Talvez não houvesse momento mais oportuno para viver o que vivemos, talvez neste momento de
pandemias e incertezas, poderemos assistir de camarote o fim do insustentável sistema neoliberal
capitalista e o surgimento de um New Deal social, tornando correta a afirmação de Andrea
Fumagalli que errou apenas ao trocar a guerra pela doença em sua previsão:

...a primeira é um aumento na instabilidade geopolítica internacional (rumo a uma nova guerra
global?), especialmente a fim de definir um novo equilíbrio hierárquico econômico global, em que
os EUA perderão o controle unilateral das finanças e da tecnologia.

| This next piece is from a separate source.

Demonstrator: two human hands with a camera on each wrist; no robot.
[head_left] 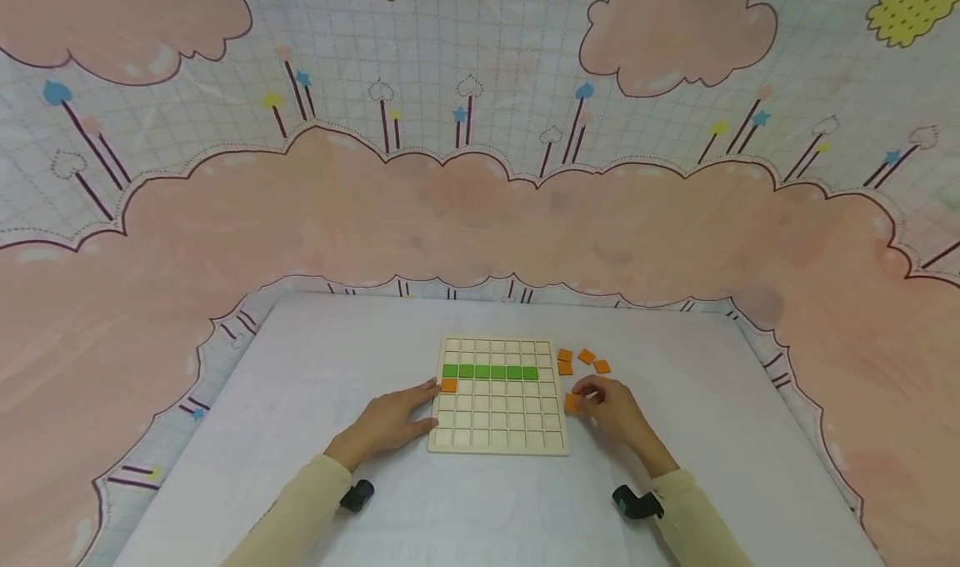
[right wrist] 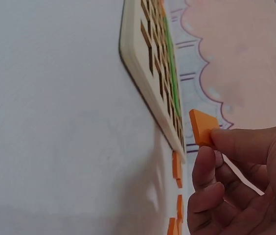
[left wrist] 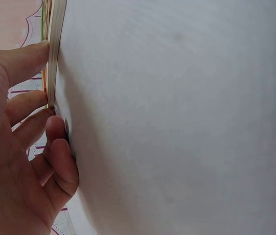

Essa mudança, já sentida anteriormente nas áreas da tecnologia, com o crescimento das tecnologias
livres e dos movimentos copy left que nos permitiram perceber que o conhecimento socializado é
discutindo em um grande bazar de ideias é mais valorado e sustentável que aquele tecido e
escondido por mestres artesões em suas grandes catedrais.

Estamos lidando agora com as mudanças nos eixos do poder, com uma transformação do
“comunismo do capital” no “comunismo do intelecto geral” com a capacidade de fazer emergir uma
nova sociedade contemporânea, que através das estruturas do “estar-comum” pode ofertar a nós a
verdadeira liberdade e igualdade pela qual a tanto tempo ansiamos.